Interesting article. Cheating is part of the sport or rather cheating is part of every sport... What do you all think?

Another interesting bit

Anti-doping enthusiasts might argue that the pro-doping culture of cycling has now been replaced by a healthier anti-doping culture. Yet, the cyclists have not really slowed down that much, competitive pressures on their bodies and minds have not been reduced, and their livelihood is still precariously dependent upon their day-to-day racing performance.

Full article


----------



## Fireform (Dec 15, 2005)

I was a little surprised to read a piece by a couple of academics which comes off as a basic whine fest about the injustices inflicted on poor little dopers. Any suggestions for how to effectively reform the sport? Any positive content at all? No.


----------



## Bluenote (Oct 28, 2012)

Crap article, spews lame talking points
-Armstrong witch hunt!
-why doesn't Merckx get his title stripped? (A: he never signed the WADA Code)
-Is cycling really clean today?!?

There are legit issues about the fight on doping. How to balance rights and privacy with protecting clean riders (athletes). Do ever increasing draconian punishments work? Can you have clean sports when general culture is becoming more drug soaked? Addressing corruption in governing bodies. Etc...

This article doesn't address them in a neutral way, instead relying on rhetorical flourish and setting up false comparisons.


----------



## old_fuji (Mar 16, 2009)

I still feel like a no-holds-barred, anything-goes "unlimited" class would be pretty okay for pro cycling. Give the teams free reign; juice their balls off, have them riding crazy aerodynamic/technological bikes, and pull out all the other stops. Sure, you'd keep the traditional class with no doping/fun allowed, but at least with unlimiteds, you could let those who want to explore that realm.


----------



## Bluenote (Oct 28, 2012)

old_fuji said:


> I still feel like a no-holds-barred, anything-goes "unlimited" class would be pretty okay for pro cycling. Give the teams free reign; *juice their balls off, *have them riding crazy aerodynamic/technological bikes, and pull out all the other stops.

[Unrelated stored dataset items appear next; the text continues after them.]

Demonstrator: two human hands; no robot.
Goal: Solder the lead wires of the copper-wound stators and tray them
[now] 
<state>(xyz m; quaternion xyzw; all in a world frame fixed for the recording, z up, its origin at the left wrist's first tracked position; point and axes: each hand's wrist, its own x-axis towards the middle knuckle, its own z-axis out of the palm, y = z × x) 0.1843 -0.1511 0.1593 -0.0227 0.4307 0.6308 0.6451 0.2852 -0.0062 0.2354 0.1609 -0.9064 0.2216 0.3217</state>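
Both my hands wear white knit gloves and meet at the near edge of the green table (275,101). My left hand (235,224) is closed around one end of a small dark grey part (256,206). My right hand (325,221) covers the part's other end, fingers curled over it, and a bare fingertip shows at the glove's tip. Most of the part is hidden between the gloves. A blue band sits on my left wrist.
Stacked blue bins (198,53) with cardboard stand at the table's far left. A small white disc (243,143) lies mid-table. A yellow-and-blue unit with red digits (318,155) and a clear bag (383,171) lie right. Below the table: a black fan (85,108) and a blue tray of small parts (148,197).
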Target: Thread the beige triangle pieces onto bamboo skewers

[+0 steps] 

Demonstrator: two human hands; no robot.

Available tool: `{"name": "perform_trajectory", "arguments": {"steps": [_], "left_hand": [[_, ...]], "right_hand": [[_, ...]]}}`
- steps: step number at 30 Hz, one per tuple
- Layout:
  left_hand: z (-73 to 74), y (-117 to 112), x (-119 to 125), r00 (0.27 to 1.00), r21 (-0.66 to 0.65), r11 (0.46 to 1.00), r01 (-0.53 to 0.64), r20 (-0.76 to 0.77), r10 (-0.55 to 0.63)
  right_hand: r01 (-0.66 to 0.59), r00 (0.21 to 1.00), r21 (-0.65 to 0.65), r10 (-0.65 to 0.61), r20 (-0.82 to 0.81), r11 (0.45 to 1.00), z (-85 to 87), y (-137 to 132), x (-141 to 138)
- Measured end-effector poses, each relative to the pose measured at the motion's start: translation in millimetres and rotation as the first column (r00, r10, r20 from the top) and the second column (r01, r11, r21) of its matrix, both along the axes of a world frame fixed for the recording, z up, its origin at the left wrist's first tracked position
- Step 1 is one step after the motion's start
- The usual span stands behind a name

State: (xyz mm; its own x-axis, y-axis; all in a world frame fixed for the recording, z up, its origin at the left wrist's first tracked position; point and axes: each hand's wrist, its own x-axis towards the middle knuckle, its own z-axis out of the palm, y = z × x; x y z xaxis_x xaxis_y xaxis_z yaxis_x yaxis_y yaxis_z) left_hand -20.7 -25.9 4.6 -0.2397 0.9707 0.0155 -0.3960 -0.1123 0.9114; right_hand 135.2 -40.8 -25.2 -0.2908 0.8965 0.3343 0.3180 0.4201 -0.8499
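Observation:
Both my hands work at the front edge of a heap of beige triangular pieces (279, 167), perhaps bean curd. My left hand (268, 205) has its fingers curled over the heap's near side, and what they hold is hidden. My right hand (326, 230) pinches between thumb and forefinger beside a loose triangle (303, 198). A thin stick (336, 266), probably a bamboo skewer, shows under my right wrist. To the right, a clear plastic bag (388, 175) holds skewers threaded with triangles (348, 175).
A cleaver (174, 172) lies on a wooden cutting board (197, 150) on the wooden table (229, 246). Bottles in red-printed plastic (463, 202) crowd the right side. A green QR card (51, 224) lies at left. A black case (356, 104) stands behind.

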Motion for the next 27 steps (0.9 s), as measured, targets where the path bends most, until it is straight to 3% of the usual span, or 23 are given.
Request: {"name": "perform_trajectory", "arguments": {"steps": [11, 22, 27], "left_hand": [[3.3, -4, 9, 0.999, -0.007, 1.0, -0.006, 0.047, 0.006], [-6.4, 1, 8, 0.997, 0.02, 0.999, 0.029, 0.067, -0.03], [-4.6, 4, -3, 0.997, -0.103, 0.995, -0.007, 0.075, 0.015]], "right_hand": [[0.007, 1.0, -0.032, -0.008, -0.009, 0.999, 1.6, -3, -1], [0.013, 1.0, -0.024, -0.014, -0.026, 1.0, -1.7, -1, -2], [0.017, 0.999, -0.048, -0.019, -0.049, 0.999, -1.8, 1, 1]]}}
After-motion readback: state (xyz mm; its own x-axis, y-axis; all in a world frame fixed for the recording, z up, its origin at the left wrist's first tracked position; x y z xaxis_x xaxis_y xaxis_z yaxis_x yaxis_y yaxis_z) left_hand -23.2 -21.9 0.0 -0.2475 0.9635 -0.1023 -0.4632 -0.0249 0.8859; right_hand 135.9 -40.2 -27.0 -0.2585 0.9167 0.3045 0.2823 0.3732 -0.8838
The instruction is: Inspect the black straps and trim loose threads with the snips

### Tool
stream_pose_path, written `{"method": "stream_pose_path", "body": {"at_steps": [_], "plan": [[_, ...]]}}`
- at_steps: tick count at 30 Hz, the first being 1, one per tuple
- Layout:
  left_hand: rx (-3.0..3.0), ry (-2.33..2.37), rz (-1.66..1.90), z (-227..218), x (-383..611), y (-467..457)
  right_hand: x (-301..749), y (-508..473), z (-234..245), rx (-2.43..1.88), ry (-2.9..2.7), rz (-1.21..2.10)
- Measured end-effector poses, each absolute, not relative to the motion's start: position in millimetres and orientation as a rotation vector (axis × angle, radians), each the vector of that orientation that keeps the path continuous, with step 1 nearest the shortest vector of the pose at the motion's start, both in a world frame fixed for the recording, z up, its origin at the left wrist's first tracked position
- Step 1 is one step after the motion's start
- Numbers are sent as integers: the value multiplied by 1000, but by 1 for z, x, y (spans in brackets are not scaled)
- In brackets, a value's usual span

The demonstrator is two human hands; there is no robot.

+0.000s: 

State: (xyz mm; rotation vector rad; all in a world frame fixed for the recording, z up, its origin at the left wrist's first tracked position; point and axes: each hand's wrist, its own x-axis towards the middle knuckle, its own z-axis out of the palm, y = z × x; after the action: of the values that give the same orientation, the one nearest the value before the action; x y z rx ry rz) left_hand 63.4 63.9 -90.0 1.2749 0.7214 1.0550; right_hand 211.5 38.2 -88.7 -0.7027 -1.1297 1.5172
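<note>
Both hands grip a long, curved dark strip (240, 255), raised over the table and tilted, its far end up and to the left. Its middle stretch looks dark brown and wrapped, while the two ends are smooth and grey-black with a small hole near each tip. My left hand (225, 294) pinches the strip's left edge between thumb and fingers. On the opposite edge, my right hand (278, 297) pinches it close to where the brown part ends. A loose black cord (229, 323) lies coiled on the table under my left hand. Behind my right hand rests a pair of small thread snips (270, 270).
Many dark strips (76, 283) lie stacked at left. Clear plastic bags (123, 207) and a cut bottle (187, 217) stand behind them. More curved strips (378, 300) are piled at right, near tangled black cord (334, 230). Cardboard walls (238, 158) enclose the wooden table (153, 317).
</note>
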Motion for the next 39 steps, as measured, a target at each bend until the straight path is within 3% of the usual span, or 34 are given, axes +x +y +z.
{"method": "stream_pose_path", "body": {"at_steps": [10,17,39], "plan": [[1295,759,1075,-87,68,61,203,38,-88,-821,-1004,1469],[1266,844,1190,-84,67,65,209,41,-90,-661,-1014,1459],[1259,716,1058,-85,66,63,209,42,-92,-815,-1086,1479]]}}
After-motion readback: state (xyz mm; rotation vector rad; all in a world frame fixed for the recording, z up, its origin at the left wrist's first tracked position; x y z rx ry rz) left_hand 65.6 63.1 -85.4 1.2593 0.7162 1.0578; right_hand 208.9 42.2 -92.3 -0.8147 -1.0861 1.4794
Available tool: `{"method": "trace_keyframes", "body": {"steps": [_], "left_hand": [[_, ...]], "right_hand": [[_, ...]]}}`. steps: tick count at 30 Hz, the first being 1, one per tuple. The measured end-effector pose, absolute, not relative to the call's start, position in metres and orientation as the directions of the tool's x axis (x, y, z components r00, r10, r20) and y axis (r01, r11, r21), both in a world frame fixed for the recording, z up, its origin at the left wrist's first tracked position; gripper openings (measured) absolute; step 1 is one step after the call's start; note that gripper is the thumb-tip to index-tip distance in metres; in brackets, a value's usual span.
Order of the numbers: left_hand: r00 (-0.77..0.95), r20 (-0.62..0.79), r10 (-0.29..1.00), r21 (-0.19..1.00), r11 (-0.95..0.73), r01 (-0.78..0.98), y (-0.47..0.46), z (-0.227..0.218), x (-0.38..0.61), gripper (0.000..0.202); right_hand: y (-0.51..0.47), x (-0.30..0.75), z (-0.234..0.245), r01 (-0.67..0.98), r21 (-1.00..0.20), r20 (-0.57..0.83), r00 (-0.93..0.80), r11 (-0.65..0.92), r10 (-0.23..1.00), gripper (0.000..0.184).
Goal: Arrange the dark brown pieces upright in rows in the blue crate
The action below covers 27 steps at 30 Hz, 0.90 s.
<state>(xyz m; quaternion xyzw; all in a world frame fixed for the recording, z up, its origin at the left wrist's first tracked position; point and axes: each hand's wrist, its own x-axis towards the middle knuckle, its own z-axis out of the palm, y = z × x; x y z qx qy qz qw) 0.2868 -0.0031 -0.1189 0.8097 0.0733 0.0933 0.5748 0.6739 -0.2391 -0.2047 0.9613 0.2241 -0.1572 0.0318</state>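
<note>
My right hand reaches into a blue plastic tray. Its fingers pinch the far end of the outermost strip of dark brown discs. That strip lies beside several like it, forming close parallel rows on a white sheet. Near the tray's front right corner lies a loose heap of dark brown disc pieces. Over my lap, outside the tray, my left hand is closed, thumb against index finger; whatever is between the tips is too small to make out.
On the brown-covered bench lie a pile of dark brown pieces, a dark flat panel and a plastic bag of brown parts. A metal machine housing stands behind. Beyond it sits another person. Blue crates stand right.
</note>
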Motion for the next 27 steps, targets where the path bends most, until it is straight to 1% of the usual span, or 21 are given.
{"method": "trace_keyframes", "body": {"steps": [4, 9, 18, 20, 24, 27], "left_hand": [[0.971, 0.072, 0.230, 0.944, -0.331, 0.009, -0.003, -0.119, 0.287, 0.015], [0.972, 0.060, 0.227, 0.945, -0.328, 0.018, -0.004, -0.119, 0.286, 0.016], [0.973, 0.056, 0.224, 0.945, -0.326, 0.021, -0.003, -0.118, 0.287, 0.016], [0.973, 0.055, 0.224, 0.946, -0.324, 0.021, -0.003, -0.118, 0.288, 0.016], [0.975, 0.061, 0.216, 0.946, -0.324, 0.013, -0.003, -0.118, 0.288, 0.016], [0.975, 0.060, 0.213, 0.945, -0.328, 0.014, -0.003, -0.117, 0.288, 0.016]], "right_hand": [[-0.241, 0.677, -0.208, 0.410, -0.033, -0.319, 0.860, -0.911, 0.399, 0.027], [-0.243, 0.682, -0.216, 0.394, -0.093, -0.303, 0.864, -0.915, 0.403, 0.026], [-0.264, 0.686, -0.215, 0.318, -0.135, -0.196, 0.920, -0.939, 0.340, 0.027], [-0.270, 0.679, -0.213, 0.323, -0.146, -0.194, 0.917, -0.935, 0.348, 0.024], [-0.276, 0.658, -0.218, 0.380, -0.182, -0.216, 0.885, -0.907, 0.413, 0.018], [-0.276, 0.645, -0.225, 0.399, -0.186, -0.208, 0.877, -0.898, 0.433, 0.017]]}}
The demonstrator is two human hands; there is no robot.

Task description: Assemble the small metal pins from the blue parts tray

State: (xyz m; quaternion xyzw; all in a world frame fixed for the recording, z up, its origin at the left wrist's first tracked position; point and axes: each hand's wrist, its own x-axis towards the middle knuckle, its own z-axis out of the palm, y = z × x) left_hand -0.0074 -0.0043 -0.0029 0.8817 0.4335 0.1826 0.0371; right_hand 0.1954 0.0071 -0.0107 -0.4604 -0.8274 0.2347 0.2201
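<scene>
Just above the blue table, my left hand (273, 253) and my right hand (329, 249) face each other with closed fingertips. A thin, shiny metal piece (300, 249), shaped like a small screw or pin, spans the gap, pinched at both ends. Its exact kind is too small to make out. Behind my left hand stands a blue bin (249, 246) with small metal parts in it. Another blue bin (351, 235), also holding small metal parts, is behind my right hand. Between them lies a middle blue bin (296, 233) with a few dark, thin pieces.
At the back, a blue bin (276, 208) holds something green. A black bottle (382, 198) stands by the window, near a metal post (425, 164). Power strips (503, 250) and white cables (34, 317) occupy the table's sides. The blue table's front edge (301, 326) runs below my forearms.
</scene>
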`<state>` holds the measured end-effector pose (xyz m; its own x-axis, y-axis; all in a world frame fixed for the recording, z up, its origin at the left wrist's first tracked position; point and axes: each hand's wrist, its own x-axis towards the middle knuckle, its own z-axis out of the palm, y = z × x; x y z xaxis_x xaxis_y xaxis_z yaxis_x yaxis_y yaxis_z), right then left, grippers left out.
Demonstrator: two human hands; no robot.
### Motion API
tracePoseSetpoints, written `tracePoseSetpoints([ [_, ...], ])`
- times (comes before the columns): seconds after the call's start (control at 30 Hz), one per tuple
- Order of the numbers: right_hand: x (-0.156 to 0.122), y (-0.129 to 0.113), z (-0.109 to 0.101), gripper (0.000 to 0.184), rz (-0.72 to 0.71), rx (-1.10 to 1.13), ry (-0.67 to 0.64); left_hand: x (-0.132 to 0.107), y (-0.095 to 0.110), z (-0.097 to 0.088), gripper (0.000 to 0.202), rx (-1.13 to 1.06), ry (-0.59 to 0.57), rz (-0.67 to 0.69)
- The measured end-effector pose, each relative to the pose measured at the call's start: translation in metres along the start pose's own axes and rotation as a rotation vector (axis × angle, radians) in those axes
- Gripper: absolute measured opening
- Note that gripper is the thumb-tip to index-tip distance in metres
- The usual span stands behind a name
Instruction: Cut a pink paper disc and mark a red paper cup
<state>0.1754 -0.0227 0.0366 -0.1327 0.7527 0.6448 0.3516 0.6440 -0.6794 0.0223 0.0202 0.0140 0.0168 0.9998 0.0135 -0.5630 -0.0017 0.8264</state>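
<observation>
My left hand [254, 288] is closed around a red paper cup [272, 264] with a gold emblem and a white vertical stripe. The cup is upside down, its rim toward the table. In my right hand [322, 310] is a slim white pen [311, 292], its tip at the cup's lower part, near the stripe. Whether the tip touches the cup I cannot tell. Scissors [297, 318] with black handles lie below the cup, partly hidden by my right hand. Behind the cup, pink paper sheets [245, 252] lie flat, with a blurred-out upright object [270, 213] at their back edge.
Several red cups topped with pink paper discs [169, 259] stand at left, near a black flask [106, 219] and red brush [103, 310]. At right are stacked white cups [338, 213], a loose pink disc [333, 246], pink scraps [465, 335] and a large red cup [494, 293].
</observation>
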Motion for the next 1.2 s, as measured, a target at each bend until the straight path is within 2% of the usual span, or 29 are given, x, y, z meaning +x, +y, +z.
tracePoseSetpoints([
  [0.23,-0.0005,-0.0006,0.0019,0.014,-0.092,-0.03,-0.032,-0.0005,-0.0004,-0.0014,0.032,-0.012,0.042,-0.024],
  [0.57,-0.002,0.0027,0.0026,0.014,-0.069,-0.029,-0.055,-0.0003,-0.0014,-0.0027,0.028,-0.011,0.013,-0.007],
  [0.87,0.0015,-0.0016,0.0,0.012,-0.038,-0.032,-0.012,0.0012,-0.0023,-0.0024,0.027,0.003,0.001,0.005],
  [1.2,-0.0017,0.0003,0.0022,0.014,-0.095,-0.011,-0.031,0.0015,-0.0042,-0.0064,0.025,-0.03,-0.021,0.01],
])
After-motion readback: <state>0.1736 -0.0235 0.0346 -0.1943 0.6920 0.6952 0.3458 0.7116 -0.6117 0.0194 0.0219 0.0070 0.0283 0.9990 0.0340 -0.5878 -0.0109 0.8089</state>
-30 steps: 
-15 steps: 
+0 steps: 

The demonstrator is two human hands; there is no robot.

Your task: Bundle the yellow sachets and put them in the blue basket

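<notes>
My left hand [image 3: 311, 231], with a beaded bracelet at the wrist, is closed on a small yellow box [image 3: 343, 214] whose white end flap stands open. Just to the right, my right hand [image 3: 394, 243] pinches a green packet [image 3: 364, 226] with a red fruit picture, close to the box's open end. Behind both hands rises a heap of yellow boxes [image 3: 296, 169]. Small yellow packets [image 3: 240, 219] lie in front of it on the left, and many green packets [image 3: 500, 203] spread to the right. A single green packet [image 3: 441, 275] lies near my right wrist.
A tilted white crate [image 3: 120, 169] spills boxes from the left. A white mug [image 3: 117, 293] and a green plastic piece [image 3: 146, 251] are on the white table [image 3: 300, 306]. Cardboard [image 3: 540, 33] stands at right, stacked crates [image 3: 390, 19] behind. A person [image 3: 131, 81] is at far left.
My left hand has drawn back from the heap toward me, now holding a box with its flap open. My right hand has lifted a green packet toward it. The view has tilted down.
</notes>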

Sure, you'd keep the traditional class with no doping/fun allowed, but at least with unlimiteds, you could let those who want to explore that realm.


Could literally happen...


----------



## den bakker (Nov 13, 2004)

old_fuji said:


> I still feel like a no-holds-barred, anything-goes "unlimited" class would be pretty okay for pro cycling. Give the teams free reign; juice their balls off, have them riding crazy aerodynamic/technological bikes, and pull out all the other stops. Sure, you'd keep the traditional class with no doping/fun allowed, but at least with unlimiteds, you could let those who want to explore that realm.


more or less the bend category?


----------



## OldChipper (May 15, 2011)

Bluenote said:


> Crap article, spews lame talking points
> -Armstrong witch hunt!
> -why doesn't Merckx get his title stripped? (A: he never signed the WADA Code)
> -Is cycling really clean today?!?
> ...


From the VeloNews introduction: "...it is often much easier today for previously fawning fans or journalists to “pile on” to Lance Armstrong and his compatriots, than it is to step back and objectively look at the underlying situation and current approaches."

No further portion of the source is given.